Every line of the data is to be output verbatim.
_____
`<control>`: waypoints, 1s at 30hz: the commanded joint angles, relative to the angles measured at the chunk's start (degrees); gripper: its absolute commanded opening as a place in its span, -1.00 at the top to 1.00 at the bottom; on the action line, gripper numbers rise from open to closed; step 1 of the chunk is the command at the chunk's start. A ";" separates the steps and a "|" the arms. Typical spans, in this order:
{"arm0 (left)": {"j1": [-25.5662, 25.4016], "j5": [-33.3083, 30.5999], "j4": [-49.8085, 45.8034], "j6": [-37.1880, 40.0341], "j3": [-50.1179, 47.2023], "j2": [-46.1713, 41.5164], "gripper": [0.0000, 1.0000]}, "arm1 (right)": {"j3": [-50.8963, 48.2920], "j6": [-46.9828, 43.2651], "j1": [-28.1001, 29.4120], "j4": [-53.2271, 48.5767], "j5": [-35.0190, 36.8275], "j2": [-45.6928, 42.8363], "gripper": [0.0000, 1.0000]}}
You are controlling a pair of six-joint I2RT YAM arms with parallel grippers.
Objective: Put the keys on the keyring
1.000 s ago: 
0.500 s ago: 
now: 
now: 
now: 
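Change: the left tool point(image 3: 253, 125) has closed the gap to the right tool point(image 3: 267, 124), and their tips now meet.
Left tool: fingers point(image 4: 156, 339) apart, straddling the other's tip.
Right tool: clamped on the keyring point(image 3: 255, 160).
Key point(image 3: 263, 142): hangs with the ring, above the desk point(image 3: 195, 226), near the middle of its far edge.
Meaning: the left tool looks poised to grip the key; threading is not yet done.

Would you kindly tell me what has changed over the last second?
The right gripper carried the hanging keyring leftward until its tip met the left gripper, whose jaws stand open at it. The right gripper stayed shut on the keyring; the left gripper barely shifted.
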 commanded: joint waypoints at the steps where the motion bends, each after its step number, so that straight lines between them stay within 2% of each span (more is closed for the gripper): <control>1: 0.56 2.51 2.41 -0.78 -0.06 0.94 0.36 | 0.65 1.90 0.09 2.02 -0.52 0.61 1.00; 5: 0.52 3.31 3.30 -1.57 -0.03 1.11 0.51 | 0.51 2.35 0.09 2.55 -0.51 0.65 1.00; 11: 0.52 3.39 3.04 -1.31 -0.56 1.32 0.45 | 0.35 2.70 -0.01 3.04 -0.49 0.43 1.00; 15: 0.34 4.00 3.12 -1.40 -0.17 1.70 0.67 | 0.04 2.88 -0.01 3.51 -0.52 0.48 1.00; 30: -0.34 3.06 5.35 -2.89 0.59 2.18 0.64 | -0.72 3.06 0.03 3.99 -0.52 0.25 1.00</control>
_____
• Result:
`<control>`: waypoints, 1s at 30hz: the commanded joint angles, relative to the angles measured at the chunk's start (degrees); gripper: its absolute commanded opening as a place in its span, -1.00 at the top to 1.00 at the bottom; on the action line, gripper numbers rise from open to closed; step 1 of the chunk is the command at the chunk's start. A ";" separates the steps and a "|" the arms. Typical spans, in this order:
{"arm0 (left)": {"j1": [-25.5662, 25.4016], "j5": [-33.3083, 30.5999], "j4": [-49.8085, 45.8034], "j6": [-37.1880, 40.0341], "j3": [-50.1179, 47.2023], "j2": [-46.1713, 41.5164], "gripper": [0.0000, 1.0000]}, "arm1 (right)": {"j3": [-50.8963, 48.2920], "j6": [-46.9828, 43.2651], "j1": [-28.1001, 29.4120], "j4": [-53.2271, 48.5767], "j5": [-35.0190, 36.8275], "j2": [-45.6928, 42.8363], "gripper": [0.0000, 1.0000]}}
You are controlling a pair of six-joint I2RT YAM arms with parallel grippers.
Objective: Put the keys on the keyring
1.000 s ago: 
0.500 s ago: 
now: 
now: 
now: 
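Change: the left tool point(image 3: 253, 125) has closed the gap to the right tool point(image 3: 267, 124), and their tips now meet.
Left tool: fingers point(image 4: 156, 339) apart, straddling the other's tip.
Right tool: clamped on the keyring point(image 3: 255, 160).
Key point(image 3: 263, 142): hangs with the ring, above the desk point(image 3: 195, 226), near the middle of its far edge.
Meaning: the left tool looks poised to grip the key; threading is not yet done.

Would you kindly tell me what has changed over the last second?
The right gripper carried the hanging keyring leftward until its tip met the left gripper, whose jaws stand open at it. The right gripper stayed shut on the keyring; the left gripper barely shifted.
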 commanded: joint waypoints at the steps where the motion bends, each after its step number, so that straight lines between them stay within 2% of each span (more is closed for the gripper): <control>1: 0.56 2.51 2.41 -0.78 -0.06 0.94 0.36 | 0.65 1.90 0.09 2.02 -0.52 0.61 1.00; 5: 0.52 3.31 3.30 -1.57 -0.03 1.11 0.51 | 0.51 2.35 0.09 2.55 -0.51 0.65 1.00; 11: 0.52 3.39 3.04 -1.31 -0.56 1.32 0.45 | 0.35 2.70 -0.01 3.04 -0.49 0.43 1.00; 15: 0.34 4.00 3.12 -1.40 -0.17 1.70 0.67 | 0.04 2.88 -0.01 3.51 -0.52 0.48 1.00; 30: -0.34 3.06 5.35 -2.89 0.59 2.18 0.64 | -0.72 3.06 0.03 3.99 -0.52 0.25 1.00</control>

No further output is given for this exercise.